Oral ZYVOX® shows cost savings for outpatient treatment of skin, other infections vs. vancomycin

October 07, 2005

SAN FRANCISCO, October 7, 2005 - Oral ZYVOX® (linezolid) was associated with significant savings to the health care system - an average of $4,630 per patient - compared to vancomycin when used in an outpatient setting for people with certain infections, according to data to be presented today at the Infectious Diseases Society of America (IDSA) annual meeting. In the study, patients taking oral ZYVOX had fewer physician office visits, emergency room visits, hospitalizations, lab tests and other health care services, as well as lower total costs, compared to patients taking vancomycin.

The study retrospectively analyzed longitudinal claims data from more than 80 health plans for patients treated with ZYVOX or vancomycin on an outpatient basis for infections of which approximately half (48 percent) were skin infections. The average total cost per patient, including drug acquisition and administration as well as all related medical expenses, was 34 percent less for patients who were treated with oral ZYVOX compared with patients who were treated with vancomycin, which must be taken intravenously. ZYVOX is available in interchangeable IV and oral formulations.
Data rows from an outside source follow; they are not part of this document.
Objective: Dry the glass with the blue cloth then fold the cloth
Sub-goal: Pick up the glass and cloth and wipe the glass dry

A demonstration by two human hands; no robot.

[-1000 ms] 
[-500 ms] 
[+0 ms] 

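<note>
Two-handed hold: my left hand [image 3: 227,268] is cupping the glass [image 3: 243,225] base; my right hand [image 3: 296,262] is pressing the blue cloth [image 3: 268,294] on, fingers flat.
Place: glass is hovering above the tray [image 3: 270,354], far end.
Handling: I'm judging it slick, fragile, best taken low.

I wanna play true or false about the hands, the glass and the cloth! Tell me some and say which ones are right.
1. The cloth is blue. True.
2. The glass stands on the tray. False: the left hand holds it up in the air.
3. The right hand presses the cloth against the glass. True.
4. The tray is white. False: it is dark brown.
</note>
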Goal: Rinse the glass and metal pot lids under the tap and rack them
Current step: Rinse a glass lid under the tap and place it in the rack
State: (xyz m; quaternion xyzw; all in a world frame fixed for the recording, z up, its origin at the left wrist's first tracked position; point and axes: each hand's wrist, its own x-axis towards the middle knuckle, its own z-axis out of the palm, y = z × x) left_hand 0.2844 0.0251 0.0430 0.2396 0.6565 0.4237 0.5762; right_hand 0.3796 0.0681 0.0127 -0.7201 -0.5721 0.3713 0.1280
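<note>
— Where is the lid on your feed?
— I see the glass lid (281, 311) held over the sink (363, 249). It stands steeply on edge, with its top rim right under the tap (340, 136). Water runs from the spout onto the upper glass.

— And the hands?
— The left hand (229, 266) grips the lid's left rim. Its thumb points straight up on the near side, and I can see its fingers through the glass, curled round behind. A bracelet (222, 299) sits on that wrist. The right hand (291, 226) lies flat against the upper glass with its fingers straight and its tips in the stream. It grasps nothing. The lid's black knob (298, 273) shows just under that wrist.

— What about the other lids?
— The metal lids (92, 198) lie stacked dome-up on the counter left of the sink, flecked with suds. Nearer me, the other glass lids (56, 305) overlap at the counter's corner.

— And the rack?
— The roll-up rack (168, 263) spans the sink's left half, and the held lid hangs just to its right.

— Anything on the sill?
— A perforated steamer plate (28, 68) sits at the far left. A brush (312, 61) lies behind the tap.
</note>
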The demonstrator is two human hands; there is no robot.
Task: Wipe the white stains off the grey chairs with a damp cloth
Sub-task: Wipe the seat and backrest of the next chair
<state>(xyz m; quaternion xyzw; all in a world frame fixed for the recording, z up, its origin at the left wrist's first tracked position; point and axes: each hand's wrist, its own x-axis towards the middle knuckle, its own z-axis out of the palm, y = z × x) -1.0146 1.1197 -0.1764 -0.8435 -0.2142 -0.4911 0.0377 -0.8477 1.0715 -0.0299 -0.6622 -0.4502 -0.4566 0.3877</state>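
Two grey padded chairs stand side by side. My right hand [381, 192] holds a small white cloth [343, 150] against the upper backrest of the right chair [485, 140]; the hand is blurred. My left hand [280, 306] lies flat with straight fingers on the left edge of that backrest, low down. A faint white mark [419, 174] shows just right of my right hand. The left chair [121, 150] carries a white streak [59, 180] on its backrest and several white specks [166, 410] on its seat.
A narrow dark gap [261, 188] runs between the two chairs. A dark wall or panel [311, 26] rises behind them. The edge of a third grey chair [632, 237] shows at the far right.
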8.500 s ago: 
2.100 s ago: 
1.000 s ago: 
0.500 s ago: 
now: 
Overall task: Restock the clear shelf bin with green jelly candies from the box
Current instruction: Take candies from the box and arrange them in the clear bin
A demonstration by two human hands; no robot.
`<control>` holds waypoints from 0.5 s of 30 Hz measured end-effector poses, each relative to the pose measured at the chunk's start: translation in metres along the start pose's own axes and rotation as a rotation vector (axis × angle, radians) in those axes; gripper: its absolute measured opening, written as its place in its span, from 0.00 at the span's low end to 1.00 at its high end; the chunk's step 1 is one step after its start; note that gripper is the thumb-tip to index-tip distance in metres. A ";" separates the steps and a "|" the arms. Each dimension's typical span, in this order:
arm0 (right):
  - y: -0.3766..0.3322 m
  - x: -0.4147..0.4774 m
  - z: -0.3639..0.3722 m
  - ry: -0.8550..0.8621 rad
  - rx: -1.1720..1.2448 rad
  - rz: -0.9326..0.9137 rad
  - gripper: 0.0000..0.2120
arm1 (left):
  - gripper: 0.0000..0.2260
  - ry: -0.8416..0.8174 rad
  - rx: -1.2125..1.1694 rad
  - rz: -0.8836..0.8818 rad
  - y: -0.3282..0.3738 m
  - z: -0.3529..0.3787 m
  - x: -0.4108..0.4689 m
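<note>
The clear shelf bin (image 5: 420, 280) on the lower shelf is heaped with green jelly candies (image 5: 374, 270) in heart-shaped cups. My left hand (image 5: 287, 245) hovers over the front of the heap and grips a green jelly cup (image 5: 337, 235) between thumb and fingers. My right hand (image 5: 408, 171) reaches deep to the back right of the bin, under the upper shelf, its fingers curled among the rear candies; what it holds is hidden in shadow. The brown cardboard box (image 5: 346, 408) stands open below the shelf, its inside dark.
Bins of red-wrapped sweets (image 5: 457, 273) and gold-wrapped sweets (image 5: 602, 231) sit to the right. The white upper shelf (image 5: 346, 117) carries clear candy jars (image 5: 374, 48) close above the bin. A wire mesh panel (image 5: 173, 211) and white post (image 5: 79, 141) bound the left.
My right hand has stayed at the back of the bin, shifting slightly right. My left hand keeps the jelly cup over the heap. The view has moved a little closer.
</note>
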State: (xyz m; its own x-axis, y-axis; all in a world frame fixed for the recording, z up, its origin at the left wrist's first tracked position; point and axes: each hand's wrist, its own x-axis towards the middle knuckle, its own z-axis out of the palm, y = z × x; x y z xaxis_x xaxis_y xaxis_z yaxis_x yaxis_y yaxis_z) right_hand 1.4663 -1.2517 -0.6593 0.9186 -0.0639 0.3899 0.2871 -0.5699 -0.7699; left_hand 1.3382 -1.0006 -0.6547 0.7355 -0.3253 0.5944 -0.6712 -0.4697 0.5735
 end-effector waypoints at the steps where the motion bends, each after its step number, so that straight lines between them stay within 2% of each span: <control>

"This new information broadens our understanding of the benefits of oral linezolid," said Peggy S. McKinnon, PharmD, Clinical Pharmacist, Transplant Infectious Diseases/Clinical Research at the Barnes-Jewish Hospital in St. Louis, Mo. and lead investigator. "Using an oral agent eliminates the risk of IV complications, such as line infections, as well as the cost of IV administration. This study offers further evidence of the cost savings of oral linezolid to the health care system."

Study Background

McKinnon and other investigators conducted a retrospective study using claims data from more than 80 health care plans to evaluate the impact of outpatient treatment with oral ZYVOX versus IV vancomycin on resource utilization and direct medical costs. The study analyzed 1,048 adult patients treated with ZYVOX and 1,048 adult patients treated with vancomycin, matched by propensity score, between January 2002 and March 2004. Demographic, clinical and resource utilization data were collected for 12 months prior and during the 35 day observation period, including treatment duration. Demographic and clinical characteristics, such as age, gender, plan type, comorbidities, infection-related events, and total health care costs, were comparable between treatment groups for 12 months prior to treatment. Neither efficacy nor safety was evaluated in this study.

Study Results

During the follow-up period, 35 days after treatment, patients who received oral ZYVOX used significantly fewer health care resources in the six areas studied, including physician office visits (4.1 vs. 8.4 visits per patient; p<0.0001), emergency room visits (0.13 vs. 0.17; p=0.003), diagnostic claims (6.3 vs. 10.4; p<0.0001), other outpatient claims (8.9 vs. 18.4; p<0.0001), pharmacy claims (7.3 vs. 13.6; p<0.0001) and hospitalizations (0.19 vs. 0.23; p=0.024). The average total cost of care per patient was $4,630 (34 percent) less for ZYVOX patients compared with vancomycin patients ($8,922 vs. $13,552; p<0.0001).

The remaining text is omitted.